This is an automated archive made by the Lemmit Bot.
The original was posted on /r/homeassistant by /u/Leather_Idea_2122 on 2026-06-12 10:56:24+00:00.
Hey all, HA Voice PE user here running local STT on a N100.
I've been frustrated with the long delay between finishing a sentence and hearing the assistant respond and tracked it down to the way wyoming-faster-whisper works: it buffers your entire spoken utterance into a WAV file, then starts inference only after you stop talking.
I added streaming ASR support using sherpa-onnx's OnlineRecognizer. The model now decodes audio chunks as they arrive, so for me on my N100 by the time I stop speaking most of the inference is already done.
In day-to-day use it makes a real difference and the assistant feels much more responsive. In fact, HA assist debug typically reports 0s-0.5s STT time only.
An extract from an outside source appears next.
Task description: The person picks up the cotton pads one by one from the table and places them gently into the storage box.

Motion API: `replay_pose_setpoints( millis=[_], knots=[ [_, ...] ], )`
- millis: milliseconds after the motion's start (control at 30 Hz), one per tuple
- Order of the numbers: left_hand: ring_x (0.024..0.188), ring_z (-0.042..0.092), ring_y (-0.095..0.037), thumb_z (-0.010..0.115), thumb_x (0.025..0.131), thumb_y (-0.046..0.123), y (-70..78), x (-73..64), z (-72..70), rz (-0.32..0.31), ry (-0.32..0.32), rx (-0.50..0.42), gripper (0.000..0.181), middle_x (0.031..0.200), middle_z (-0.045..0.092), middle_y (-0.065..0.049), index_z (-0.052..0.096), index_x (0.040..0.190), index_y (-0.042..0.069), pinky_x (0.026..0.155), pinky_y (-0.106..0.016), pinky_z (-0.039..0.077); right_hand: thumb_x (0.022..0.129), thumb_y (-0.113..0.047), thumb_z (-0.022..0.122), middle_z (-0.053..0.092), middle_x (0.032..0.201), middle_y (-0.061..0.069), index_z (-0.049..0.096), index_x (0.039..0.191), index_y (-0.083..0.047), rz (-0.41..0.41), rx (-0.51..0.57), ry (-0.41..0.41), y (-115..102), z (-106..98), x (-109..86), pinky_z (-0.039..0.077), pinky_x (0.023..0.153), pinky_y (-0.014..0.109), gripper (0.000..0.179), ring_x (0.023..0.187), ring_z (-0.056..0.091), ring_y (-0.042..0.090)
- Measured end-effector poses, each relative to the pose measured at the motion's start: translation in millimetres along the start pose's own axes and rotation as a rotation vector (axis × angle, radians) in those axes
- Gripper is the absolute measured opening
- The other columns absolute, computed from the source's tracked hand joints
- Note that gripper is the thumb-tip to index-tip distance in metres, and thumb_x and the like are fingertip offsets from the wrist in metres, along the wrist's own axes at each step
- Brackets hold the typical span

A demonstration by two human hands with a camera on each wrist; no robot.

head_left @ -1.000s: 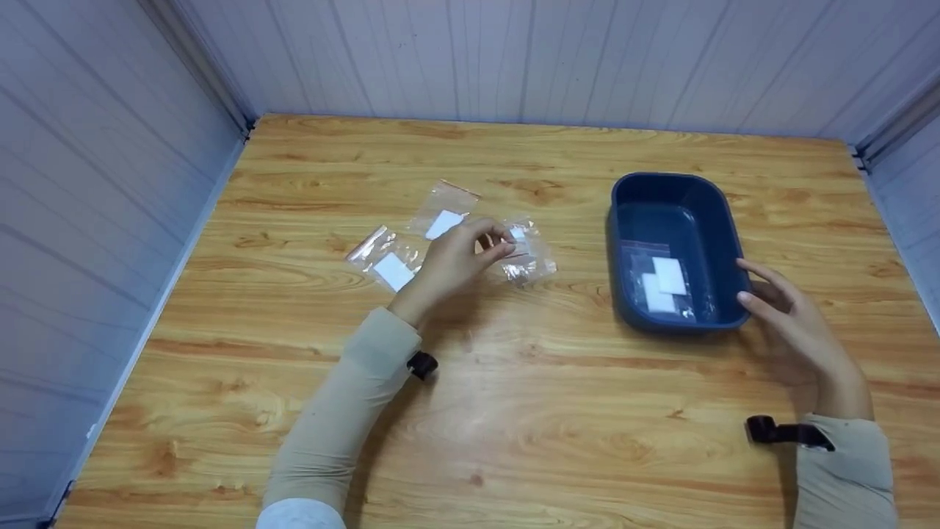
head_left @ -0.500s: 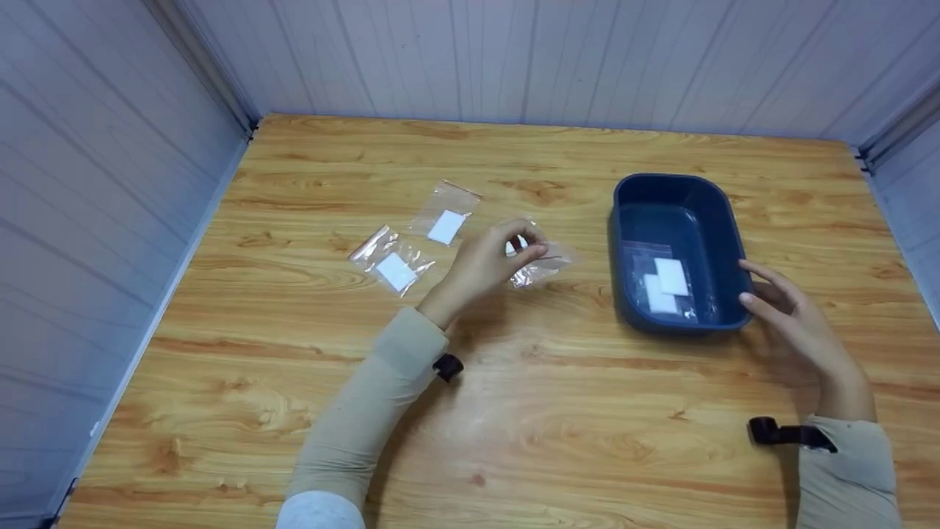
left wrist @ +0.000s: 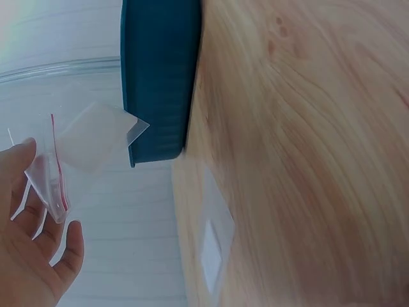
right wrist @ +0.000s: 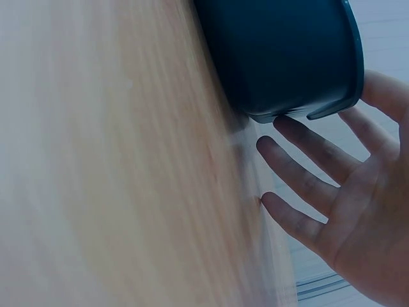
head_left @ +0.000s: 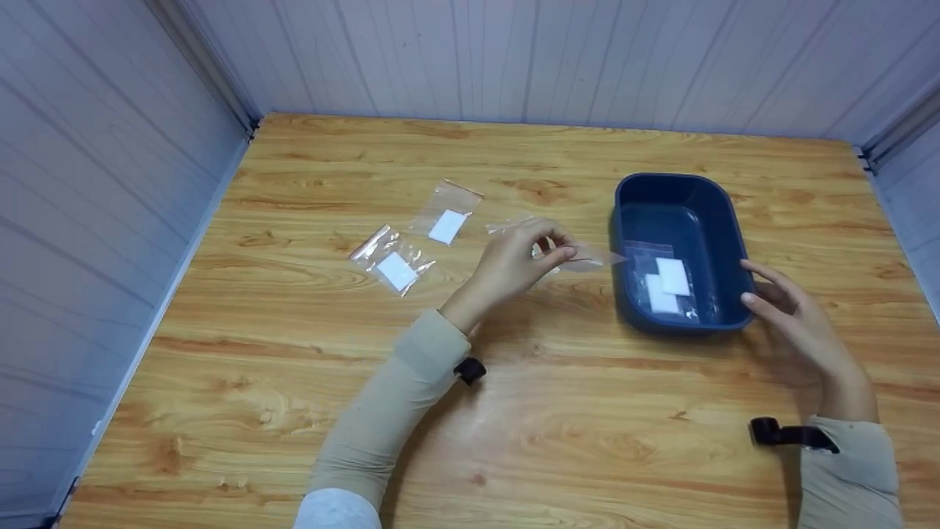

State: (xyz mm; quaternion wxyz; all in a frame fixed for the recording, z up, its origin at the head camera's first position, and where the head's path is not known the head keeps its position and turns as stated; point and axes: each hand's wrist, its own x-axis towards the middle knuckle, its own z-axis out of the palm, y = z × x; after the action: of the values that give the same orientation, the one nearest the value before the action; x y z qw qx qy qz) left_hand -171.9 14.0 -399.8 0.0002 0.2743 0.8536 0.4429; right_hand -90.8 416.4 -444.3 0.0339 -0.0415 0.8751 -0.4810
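Note:
My left hand (head_left: 525,257) pinches a clear zip-lock bag (left wrist: 86,150) near its red seal strip, between thumb and fingertips. A pale square piece shows inside this bag. In the head view, the bag's far corner reaches to the left rim of a dark blue plastic bin (head_left: 668,228). My right hand (head_left: 797,319) touches the bin's right side near its front corner, thumb and fingertips at the rim. The right wrist view shows the fingers (right wrist: 300,169) extended and spread beside the bin's wall. Overlapping zip-lock bags (head_left: 664,286) with white squares lie in the bin's front part.
Two zip-lock bags with white squares, one at the back (head_left: 446,213) and one in front (head_left: 396,270), lie left of my left hand. Another clear bag (head_left: 507,224) is partly hidden behind that hand. Panelled walls (head_left: 470,59) border the wooden table (head_left: 587,441).
My left hand has moved right, lifting the zip-lock bag off the table and carrying it to the bin's left rim. The right hand and the bin have stayed in place.

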Motion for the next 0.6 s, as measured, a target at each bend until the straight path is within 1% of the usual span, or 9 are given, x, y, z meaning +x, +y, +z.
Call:
replay_pose_setpoints(
  millis=[100,200,300,400,467,600],
  knots=[
    [0.089,0.059,-0.006,0.068,0.095,0.030,4.7,2.3,0.3,0.004,-0.002,-0.003,0.015,0.097,0.067,0.011,0.072,0.102,0.018,0.074,-0.023,0.046,0.103,-0.017,0.054,0.047,0.142,-0.001,0.038,0.153,-0.017,-0.006,0.006,-0.001,0,0,-0.3,0.041,0.088,0.008,0.052,0.115,0.048,-0.007],
    [0.089,0.059,-0.006,0.068,0.095,0.029,8.3,4.0,2.5,0.012,-0.004,-0.016,0.015,0.097,0.067,0.010,0.072,0.102,0.017,0.074,-0.023,0.046,0.104,-0.018,0.054,0.047,0.142,-0.003,0.038,0.153,-0.017,-0.009,0.005,-0.011,0,-1,-1.5,0.041,0.088,0.008,0.052,0.115,0.048,-0.007],
    [0.089,0.059,-0.006,0.068,0.095,0.028,11.6,5.8,5.4,0.023,-0.010,-0.033,0.015,0.097,0.067,0.009,0.071,0.102,0.015,0.073,-0.023,0.047,0.104,-0.021,0.054,0.047,0.142,0.000,0.037,0.154,-0.019,0.001,-0.007,-0.022,0,-1,-2.3,0.040,0.087,0.008,0.053,0.115,0.047,-0.007],
    [0.088,0.059,-0.007,0.067,0.096,0.028,15.1,8.7,9.1,0.037,-0.014,-0.041,0.016,0.097,0.067,0.008,0.071,0.102,0.013,0.072,-0.022,0.047,0.104,-0.022,0.054,0.045,0.145,0.007,0.036,0.154,-0.020,0.013,-0.017,-0.029,0,-1,-2.1,0.039,0.087,0.008,0.054,0.116,0.047,-0.006],
    [0.088,0.059,-0.006,0.067,0.096,0.029,18.7,10.6,10.9,0.039,-0.015,-0.043,0.017,0.096,0.066,0.008,0.070,0.102,0.014,0.071,-0.022,0.047,0.104,-0.023,0.054,0.044,0.146,0.011,0.035,0.155,-0.021,0.018,-0.026,-0.031,0,-1,-1.7,0.039,0.087,0.007,0.054,0.116,0.046,-0.006],
    [0.088,0.058,-0.004,0.066,0.096,0.030,27.0,15.1,14.8,0.046,-0.011,-0.069,0.016,0.096,0.066,0.010,0.070,0.103,0.016,0.071,-0.021,0.046,0.104,-0.024,0.054,0.043,0.147,0.015,0.035,0.155,-0.021,0.030,-0.031,-0.029,0,-2,-1.3,0.039,0.087,0.007,0.055,0.115,0.046,-0.006]
  ],
)
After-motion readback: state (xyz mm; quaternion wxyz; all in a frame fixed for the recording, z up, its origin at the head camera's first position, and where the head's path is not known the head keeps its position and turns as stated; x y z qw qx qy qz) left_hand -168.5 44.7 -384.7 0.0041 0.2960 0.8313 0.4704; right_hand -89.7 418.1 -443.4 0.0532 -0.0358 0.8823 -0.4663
In past it took twice the time of the recorded audio after I stopped speaking (3s spoken command -> 6s processing after I stopped speaking before it even went into LLM/local pocessing).
To try it:
Pull the Docker image:
docker pull ghcr.io/pkrahmer/wyoming-faster-whisper:latest
Run it with the streaming English model:
--stt-library sherpa --model sherpa-onnx-streaming-zipformer-en-2023-06-26 --language en
I use this German model at home:
--stt-library sherpa --model sherpa-onnx-streaming-zipformer-de-kroko-2025-08-06 --language de
Fork and details: https://github.com/pkrahmer/wyoming-faster-whisper
Happy to answer questions. Would love to know if others notice the same improvement.